## Problem to solve
Your answer must be an exact copy of the data below.

## Material for this exercise
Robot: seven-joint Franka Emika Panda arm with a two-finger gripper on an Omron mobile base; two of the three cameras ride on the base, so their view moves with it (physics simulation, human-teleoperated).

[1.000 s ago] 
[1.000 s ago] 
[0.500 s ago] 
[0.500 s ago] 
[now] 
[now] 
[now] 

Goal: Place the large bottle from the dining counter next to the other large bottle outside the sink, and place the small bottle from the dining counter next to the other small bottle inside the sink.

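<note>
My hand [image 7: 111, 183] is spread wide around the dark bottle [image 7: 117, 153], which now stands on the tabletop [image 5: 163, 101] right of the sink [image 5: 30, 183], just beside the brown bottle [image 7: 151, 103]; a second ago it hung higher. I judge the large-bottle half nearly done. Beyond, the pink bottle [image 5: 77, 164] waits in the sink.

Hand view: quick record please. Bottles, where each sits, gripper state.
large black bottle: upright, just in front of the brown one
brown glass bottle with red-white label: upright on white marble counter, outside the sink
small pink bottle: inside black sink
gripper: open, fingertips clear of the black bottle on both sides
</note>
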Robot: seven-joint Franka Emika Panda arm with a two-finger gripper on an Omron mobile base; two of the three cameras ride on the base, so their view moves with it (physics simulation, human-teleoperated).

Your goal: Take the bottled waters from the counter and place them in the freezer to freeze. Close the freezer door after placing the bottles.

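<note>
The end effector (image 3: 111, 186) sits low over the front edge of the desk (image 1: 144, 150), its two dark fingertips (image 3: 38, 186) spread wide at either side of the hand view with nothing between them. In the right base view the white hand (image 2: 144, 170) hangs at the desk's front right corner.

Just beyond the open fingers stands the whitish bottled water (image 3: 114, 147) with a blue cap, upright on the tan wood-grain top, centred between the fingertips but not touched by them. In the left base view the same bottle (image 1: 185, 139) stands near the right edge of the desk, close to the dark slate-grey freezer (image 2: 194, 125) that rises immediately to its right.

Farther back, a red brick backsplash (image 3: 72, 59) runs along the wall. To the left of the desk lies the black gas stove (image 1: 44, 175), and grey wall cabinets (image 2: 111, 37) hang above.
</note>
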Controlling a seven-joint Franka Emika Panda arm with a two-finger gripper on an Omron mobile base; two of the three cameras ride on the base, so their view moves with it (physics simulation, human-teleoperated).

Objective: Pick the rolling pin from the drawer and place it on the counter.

## Solution for this problem
Robot: seven-joint Franka Emika Panda arm with a two-finger gripper on an Omron mobile base; two of the three cameras ride on the base, so their view moves with it (physics simulation, human-teleoperated).

[1.000 s ago] 
[1.000 s ago] 
[0.500 s ago] 
[0.500 s ago] 
[now] 
[now] 
[now] 

Goal: Place the large bottle from the dining counter next to the other large bottle outside the sink, and place the small bottle from the dining counter next to the other small bottle inside the sink.

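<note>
My hand [image 7: 111, 183] is spread wide around the dark bottle [image 7: 117, 153], which now stands on the tabletop [image 5: 163, 101] right of the sink [image 5: 30, 183], just beside the brown bottle [image 7: 151, 103]; a second ago it hung higher. I judge the large-bottle half nearly done. Beyond, the pink bottle [image 5: 77, 164] waits in the sink.

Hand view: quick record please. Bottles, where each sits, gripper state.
large black bottle: upright, just in front of the brown one
brown glass bottle with red-white label: upright on white marble counter, outside the sink
small pink bottle: inside black sink
gripper: open, fingertips clear of the black bottle on both sides
</note>
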Robot: seven-joint Franka Emika Panda arm with a two-finger gripper on an Omron mobile base; two of the three cameras ride on the base, so their view moves with it (physics simulation, human-teleoperated).

Your goal: Take the bottled waters from the counter and place them in the freezer to freeze. Close the freezer door after placing the bottles.

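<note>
The end effector (image 3: 111, 186) sits low over the front edge of the desk (image 1: 144, 150), its two dark fingertips (image 3: 38, 186) spread wide at either side of the hand view with nothing between them. In the right base view the white hand (image 2: 144, 170) hangs at the desk's front right corner.

Just beyond the open fingers stands the whitish bottled water (image 3: 114, 147) with a blue cap, upright on the tan wood-grain top, centred between the fingertips but not touched by them. In the left base view the same bottle (image 1: 185, 139) stands near the right edge of the desk, close to the dark slate-grey freezer (image 2: 194, 125) that rises immediately to its right.

Farther back, a red brick backsplash (image 3: 72, 59) runs along the wall. To the left of the desk lies the black gas stove (image 1: 44, 175), and grey wall cabinets (image 2: 111, 37) hang above.
</note>
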Controlling a seven-joint Franka Emika Panda arm with a two-finger gripper on an Omron mobile base; two of the three cameras ride on the base, so their view moves with it (physics simulation, human-teleoperated).

Objective: Pick the rolling pin from the drawer and place it on the counter.

The exercise has no further content.